La selección sería sin duda el mejor día de la vida de Scorpius aunque él no lo sabía, después de que sus padres lo despidieran en el andén no pudo dejar de fijarse en cierta niña pelirroja que por lo visto aun era muy pequeña para ir a Hogwarts, que estaba con su padre un hombre con lentes y sus hermanos le parecía familiar, esa niña le producía una sensación rara en el estomago, como mariposas, pero tal vez eran los dulces que el comió de mas, si eso debía ser una indigestión o algo por el estilo, después del viaje, llegaron a Hogwarts y se montaron en los botes, pasaron por el vestíbulo, vieron a un hombre de cara redonda y simpática, les explico las reglas de los puntos y todo eso, pasaron por el comedor estaba nervioso, y empezaron a llamar a los alumnos, hasta que lo llamaron a él:

-Malfoy, Scorpius- lo llamo el profesor y se dispararon los murmullos y susurros, llego al taburete y se sentó y el profesor le puso el sombrero

-ohh… un Malfoy a ver si, eres valiente pero inteligente y culto te preocupa que te juzguen sabes muy bien que todo lo que tu padre y abuelo está mal no compartes las ideas de las sangre pero sin duda eres fiel a la tradición, así que eres digno de ser un ¡Slytheryn!- grito la voz que Scorpius supuso que era del sombrero.

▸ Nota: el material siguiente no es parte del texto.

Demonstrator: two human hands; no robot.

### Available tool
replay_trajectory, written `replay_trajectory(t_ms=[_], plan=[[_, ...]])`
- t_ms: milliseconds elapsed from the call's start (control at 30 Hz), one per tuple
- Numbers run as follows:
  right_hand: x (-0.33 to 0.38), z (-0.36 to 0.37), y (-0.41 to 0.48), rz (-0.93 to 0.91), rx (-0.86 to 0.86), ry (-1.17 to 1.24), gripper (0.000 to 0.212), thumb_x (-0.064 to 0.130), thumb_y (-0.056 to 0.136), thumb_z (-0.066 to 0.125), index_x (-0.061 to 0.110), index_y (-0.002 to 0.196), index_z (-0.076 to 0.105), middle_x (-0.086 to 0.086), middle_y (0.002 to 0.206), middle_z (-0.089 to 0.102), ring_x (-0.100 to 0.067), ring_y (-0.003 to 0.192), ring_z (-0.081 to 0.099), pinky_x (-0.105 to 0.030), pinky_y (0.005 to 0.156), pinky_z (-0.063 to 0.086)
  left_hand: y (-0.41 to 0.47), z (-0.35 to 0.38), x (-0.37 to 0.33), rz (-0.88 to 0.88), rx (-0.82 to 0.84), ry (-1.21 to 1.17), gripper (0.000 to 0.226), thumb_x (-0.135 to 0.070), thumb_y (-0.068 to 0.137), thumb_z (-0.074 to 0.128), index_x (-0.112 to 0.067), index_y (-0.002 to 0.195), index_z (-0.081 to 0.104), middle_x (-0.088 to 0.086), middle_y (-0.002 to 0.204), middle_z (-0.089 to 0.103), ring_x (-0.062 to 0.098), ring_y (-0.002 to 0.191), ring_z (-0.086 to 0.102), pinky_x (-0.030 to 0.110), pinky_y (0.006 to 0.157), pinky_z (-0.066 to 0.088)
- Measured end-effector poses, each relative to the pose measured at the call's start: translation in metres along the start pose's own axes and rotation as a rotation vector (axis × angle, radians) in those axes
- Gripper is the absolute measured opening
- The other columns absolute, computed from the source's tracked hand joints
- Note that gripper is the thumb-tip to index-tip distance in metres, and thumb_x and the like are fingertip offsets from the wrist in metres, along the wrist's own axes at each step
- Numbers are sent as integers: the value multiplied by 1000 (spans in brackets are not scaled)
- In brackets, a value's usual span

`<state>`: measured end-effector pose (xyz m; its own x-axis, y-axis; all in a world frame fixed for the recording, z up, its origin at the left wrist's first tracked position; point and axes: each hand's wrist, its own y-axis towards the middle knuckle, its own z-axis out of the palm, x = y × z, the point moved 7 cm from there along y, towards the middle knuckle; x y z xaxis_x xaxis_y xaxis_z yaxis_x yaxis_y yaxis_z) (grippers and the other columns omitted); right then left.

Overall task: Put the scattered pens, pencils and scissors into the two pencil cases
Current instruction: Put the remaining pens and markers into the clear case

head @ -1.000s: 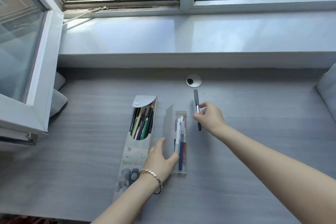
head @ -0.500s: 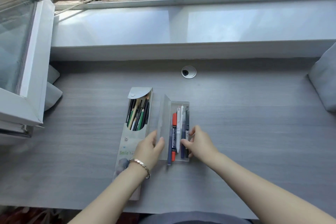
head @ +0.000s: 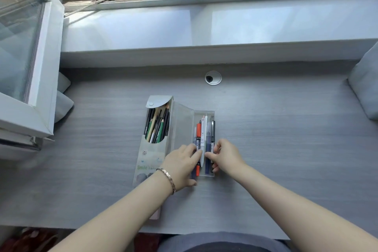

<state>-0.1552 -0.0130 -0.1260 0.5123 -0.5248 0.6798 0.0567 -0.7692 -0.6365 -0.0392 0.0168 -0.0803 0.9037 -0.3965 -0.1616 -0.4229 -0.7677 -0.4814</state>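
Grey table under the window: your clear pencil case lies lengthwise, pointing away from you, pens parallel inside, its lid swung open leftward. Your left hand and right hand meet over its near half, fingers loosely curled on the pens, gripping nothing firmly. Beside it, the printed pencil case holds pencils.

Both forearms reach forward; left hand and right hand meet, fingers loosely curled.
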Motion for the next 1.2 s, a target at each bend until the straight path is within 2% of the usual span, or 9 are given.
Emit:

Scorpius estaba alegre de pertenecer a la casa de su padre él quería seguir con la tradición para que su padre estuviera orgulloso de él y así fue porque Draco Malfoy hasta le compro una lechuza propia que llamo Lith.

Se dirigió a la mesa de Slytheryn bajo las miradas de todos pero contento hay vio al hermano de la pelirroja que también estaba en su casa que se convirtió en su mejor amigo al pasar los años. Esos años serian sin dudas los más divertidos y alegres de Scorpius.